Zuckerberg has failed to make any of his promises that might imply some faint interest in public shareholders. Buyer beware.
In July, Facebook announced that it had 750 million users, a number that looks small only by the company's valuation which stands at $65 billion to $100 billion. So how much is Facebook truly worth? Econophysicists, Peter Cauwels and Didier Sornette, of the Swiss Federal Institute of Technology in Zurich, argue that social media companies are easier to value because their revenue is based on the number of users.

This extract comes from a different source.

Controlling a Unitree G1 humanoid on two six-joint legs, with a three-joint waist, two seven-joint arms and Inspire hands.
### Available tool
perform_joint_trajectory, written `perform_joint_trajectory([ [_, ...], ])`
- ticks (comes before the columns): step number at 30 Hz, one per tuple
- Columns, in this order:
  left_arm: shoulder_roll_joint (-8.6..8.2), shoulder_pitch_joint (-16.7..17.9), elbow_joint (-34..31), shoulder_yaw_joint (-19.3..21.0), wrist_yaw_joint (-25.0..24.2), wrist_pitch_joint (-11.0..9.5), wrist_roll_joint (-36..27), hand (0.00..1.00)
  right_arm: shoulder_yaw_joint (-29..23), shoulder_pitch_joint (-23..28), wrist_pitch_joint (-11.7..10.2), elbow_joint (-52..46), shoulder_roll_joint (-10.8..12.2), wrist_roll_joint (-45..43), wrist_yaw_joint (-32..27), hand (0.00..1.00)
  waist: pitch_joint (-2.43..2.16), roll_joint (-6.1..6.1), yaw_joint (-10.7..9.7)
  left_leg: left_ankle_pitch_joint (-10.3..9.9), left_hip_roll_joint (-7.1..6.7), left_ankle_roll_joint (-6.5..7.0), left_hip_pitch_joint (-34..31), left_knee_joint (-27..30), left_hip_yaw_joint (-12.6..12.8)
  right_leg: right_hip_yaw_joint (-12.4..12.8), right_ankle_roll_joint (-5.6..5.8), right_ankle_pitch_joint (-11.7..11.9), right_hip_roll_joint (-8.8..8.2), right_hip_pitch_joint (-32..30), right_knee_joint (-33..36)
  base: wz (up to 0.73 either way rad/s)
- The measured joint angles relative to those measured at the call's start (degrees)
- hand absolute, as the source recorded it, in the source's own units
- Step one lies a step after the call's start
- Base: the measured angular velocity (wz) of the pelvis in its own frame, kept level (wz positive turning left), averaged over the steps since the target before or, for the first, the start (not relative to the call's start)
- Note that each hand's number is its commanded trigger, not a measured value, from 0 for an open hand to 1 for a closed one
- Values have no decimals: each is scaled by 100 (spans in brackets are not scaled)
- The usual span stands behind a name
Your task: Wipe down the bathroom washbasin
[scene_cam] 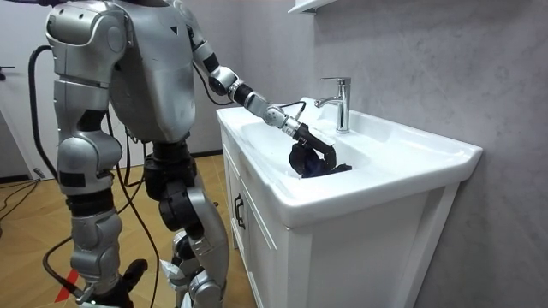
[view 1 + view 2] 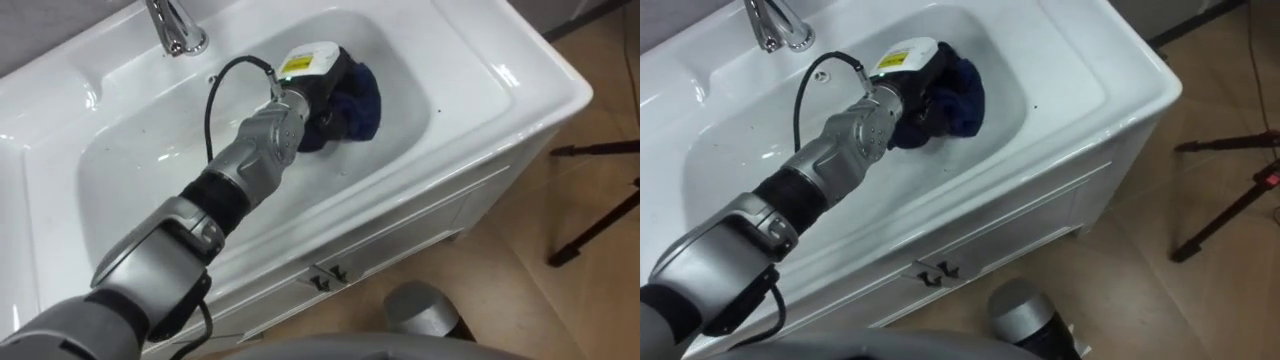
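1. My left robot hand (image 2: 312,68) is down in the basin (image 2: 150,170). Its fingers are curled round a dark blue cloth (image 2: 362,100).
2. The cloth lies on the basin's floor, over to my right, not far from the tap (image 2: 172,25).
3. My right robot hand (image 1: 120,281) hangs low by my side.
4. If my hold gets loose, I think the cloth could slip out. Then I would rub with bare fingers.
5. If I swing too wide, my arm might bump the tap.

A chrome faucet (image 2: 175,28) is mounted up top, nothing fancy. Cabinet handles (image 2: 328,277) are fitted below, and dark tripod legs (image 2: 565,250) are parked on the wooden floor (image 2: 520,290).
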Motion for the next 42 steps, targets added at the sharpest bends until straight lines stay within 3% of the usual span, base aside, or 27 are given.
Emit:
perform_joint_trajectory([
  [4, 0, 0, -53, 22, -15, -3, -202, 100, 0, 67, -23, 1, 2, 4, -12, 0, 14, -41, 0, -4, 0, -1, 13, 6, -4, 5, 1, -1, 3, 5, 20, 0],
  [12, 28, 5, -49, 0, -15, -3, -208, 100, 27, 244, 38, 13, 18, 0, -63, 0, 15, -254, 11, -26, 5, 1, 66, -18, 14, 18, 2, -1, 16, 39, 4, -2],
  [13, 30, 8, -40, -18, -17, -3, -211, 100, 27, 268, 78, -35, 17, -4, -53, 0, 31, -285, 8, -34, 5, -3, 117, -34, 18, 26, 3, -2, 20, 95, -15, -4],
  [16, 29, 36, -28, -89, -8, -12, -209, 100, 27, 304, 87, -124, 17, -1, 12, 0, 29, -298, 8, -45, 11, -7, 211, -87, 20, 19, 8, 3, 31, 209, -105, 0],
  [21, 13, 151, 99, -73, 64, -188, -184, 100, 10, 248, 131, -165, 28, -18, 68, 0, 21, -339, 18, -48, 7, -13, 284, -78, 51, 3, 9, 2, 18, 329, -179, -1],
  [24, 15, 484, 348, 219, 268, -410, -58, 100, -6, 228, 136, -152, 66, -233, 69, 0, -1, -458, 63, -47, 17, -14, 382, -53, 112, 50, 2, -2, 33, 417, -178, -14],
  [25, 18, 658, 398, 364, 339, -465, 111, 100, -11, 243, 143, -183, 66, -241, 61, 0, -14, -490, 168, -48, 35, -16, 403, -38, 184, 163, -2, 0, 69, 420, -186, -32],
  [29, 57, 1079, 788, 847, 588, -656, 370, 100, -19, 369, 248, -465, 123, -227, -13, 0, -81, -607, 418, -86, 103, -75, 407, 29, 168, 149, -35, 32, 123, 465, -200, -8],
  [33, 117, 1283, 1038, 1404, 663, -732, 554, 100, -204, 352, 234, -581, 228, -319, -72, 0, -95, -626, 675, -130, 167, -96, 291, 218, 104, 75, -61, 46, 140, 459, -195, 7],
  [36, 310, 1307, 1201, 1770, 727, -763, 770, 100, -246, 292, 217, -610, 256, -365, -72, 0, -107, -607, 971, -146, 210, -92, 165, 295, 60, 54, -80, 87, 189, 359, -159, 10],
  [38, 577, 1391, 1210, 1886, 806, -766, 969, 100, -261, 228, 190, -627, 258, -383, -107, 0, -123, -589, 1080, -162, 216, -103, 51, 390, -102, -119, -117, 126, 188, 361, -206, 27],
  [42, 778, 1446, 1246, 2100, 844, -766, 1538, 100, -365, 180, 120, -615, 258, -471, -233, 0, -174, -508, 1277, -155, 216, -106, -106, 455, -364, -394, -144, 149, 113, 389, -280, 37],
])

Cauwels and Sornette offer three scenes in which Facebook can eventually plateau at a base of 840 million, a high growth of 1.1 billion, or a case of extreme growth reaching 1.8 billion users. The econophysicists then calculated a value for the company based on the scenario of each user generating $1 profit per year. This gives the value in the base case of $15 billion, the high growth of $20 billion, and the extreme growth of $33 billion.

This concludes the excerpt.